I ran out the door early Sunday morning on my way to the U.S Sailboat Show and grabbed my small camera, half expecting the battery would be dead, but hoping it wouldn't be. It was dead. So I postponed this post until fellow CMBA'er (Classic Mothist) and blogger (he prefers the term diarist), George posted his report and photos of the event over at Mid-Atlantic Musings.
I was pleasantly surprised at the higher than normal amount of companies exhibiting sailing dinghies. As soon as I walked into the gate on the backside of the harbor bathrooms there was the Rondar stand with an interesting new hiking singlehander, the K1 (at least new to the U.S. - from the Internet looks like it has been around the U.K. since 2009). It is another take on a singlehander with a keel, I assume aimed at the aging singlehander population. Not much longer than a Laser at 15 feet LOA, it is narrower and the hull shape is much rounder. Like the International Canoe and the Swift Solo, it sports a sloop rig, but no asymmetric spinnaker (to keep the costs down). With keel the K1 weighs about 47 kg (100 or so pounds) more than the Laser. A very interesting concept but I'm not sure if there is a market. Most of the geezers who enjoy dinghy racing seem to be flogging their Lasers and Sunfishes well into their sixties and after crossing into their 70's they seem to be switching to a roomy and safe tub like the Herreshoff 12 1/2 footer, a classic that they race singlehanded in the Annapolis Yacht Club winter series.
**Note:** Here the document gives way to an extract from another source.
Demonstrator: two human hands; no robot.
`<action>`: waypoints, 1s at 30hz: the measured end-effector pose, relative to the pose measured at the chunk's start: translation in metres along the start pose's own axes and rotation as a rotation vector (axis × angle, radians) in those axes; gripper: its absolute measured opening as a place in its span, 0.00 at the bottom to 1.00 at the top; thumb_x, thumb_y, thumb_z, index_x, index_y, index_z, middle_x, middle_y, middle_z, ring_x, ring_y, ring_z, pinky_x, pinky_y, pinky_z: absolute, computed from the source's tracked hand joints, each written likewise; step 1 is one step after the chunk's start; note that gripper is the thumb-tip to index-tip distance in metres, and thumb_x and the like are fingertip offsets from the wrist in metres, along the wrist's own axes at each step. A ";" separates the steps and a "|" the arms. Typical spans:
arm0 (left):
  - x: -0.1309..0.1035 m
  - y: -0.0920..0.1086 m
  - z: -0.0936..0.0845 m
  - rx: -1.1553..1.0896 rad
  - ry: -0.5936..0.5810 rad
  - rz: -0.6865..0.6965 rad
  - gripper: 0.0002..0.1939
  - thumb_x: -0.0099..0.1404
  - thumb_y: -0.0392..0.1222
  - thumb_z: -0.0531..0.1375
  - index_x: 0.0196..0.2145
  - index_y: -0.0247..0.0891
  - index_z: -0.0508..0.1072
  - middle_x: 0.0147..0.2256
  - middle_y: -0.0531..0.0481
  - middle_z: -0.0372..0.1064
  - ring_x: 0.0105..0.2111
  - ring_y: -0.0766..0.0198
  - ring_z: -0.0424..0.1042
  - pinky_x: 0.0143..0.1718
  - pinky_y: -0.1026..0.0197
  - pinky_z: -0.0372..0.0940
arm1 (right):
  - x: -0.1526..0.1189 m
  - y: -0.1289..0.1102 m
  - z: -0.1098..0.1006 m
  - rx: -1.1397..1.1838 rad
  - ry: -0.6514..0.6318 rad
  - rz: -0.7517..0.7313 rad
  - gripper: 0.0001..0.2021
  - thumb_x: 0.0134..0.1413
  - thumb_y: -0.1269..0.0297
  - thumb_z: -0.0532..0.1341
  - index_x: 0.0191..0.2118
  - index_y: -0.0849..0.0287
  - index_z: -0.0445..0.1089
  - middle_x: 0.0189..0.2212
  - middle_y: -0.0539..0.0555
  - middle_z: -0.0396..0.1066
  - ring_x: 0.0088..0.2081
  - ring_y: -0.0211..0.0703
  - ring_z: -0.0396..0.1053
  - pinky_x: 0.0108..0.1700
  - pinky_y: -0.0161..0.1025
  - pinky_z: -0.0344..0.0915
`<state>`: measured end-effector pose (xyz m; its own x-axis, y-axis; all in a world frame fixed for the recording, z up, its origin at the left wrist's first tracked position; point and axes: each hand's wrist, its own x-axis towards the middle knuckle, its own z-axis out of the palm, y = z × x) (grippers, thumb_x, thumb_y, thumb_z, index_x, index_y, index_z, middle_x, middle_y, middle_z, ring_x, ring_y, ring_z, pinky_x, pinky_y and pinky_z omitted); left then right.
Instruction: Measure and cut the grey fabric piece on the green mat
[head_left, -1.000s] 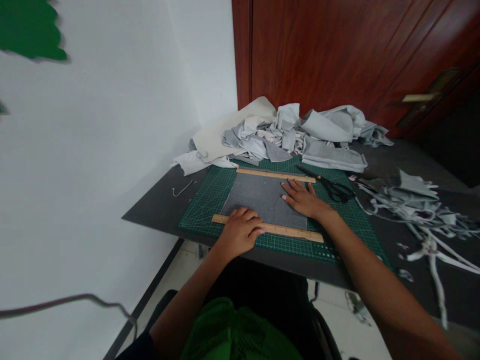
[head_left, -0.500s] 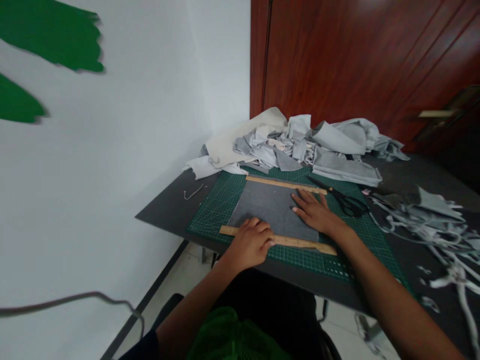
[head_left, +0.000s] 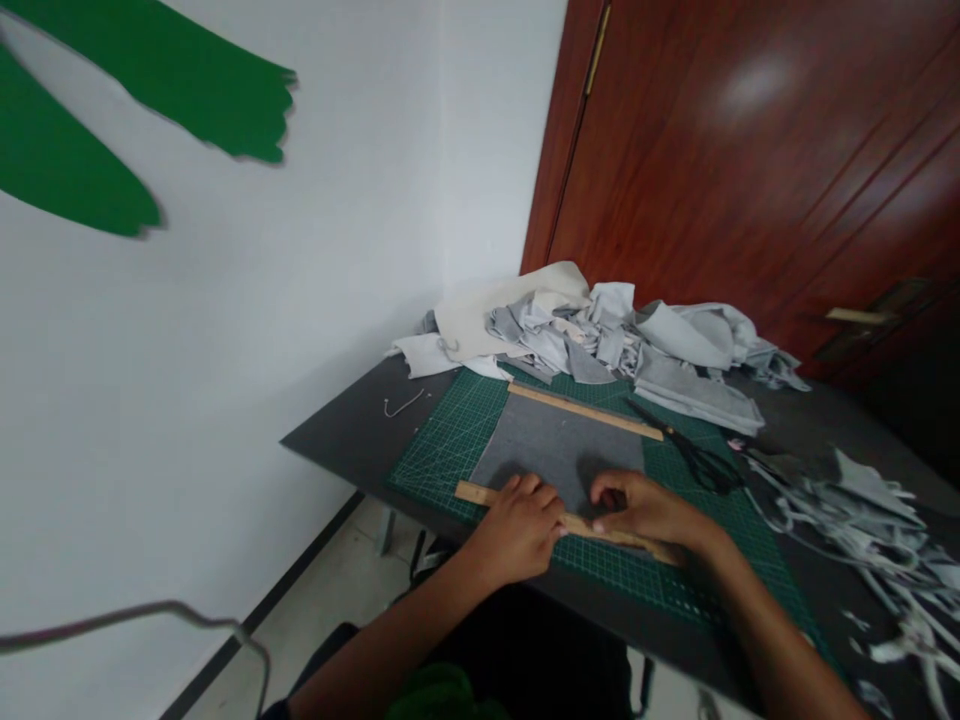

A scan of the K1 advert picture from the crumpled brochure taken from my pants pocket;
An interior shot pulled from the Internet (not from the Sailboat Show - note the very round stern);
Rondar, an English company, has set up an U.S. manufacturing plant up near Boston where they have been providing collegiate dinghies, such as two-man Fireflies to Tufts and new carbon Tech Dinghies to MIT.
The RS stand featured two of their glass production boats and two of their rotomolded products. Of interest was their RS Venture family fiberglass daysailor/racer with assymetric spinnaker, a seventeen footer with about seven foot beam from Phil Morrison. It looked like a modern interpretation of the venerable Ian Proctor designed Wayfarer dinghy and the price point was good at 15K, cheaper even than RS's high end RS100 singlehander which was up around 16K. We'll see if this design can make any inroads against the king of the hill daysailor/racer in the U.S., the Flying Scot.
Zim Sailing picked up the Megabyte and Byte designs from Ian Bruce this past May (after 40 odd years building sailing dinghies, Ian Bruce is concentrating on producing an electric Classic speedboat). They are also producing these dinghies in Rhode Island whilst their collegiate/high school 420 is built in Asia. It seems Zim Sailing is aggressively moving into areas left wide open by the recent travails and mis-steps of Laser Performance.
I took a peek at the hardware and rope companies. I didn't see much new in dinghy hardware. The U.S. rope manufacturers (Yale and Samson) are now all offering soft-hand, double plait, super-Spectra lines so the choice for Laser mainsheets and dinghy sheets of all types has now increased exponentially (before it was either Maffioli or Marlowe Excel that had the soft hand sheets).
The Comet class (U.S double handed 16 foot chine design circa 1933, often referred to as the mini-Star) coughed up the bucks to have a very well put together stand (it is rare to see a class association at the Sailboat Show). Go over to George's blog to get some pictures. The class is looking at mylar sails to gussy up the modern image of the class so, having been through the recent discussion with the Classic Moths, I spent a pleasant 15 minutes discussing the pros and cons of mylar sailcloth. The Comet class has a new fiberglass builder on Maryland's Easter shore and they have added a double floor much like the modern fiberglass Snipes.
I had a very technical discussion on sailcloth with the Dimension/Polyant guys. It seems their M2 string sails have been used successfully by the top 505 sailors but there is a price premium if you go that route.
The rain which looked to make it a very wet day, surprisingly went away after the first fifteen minutes and instead of a quick walk through of the show that I expected, there was much to keep me interested for many hours on that Sunday.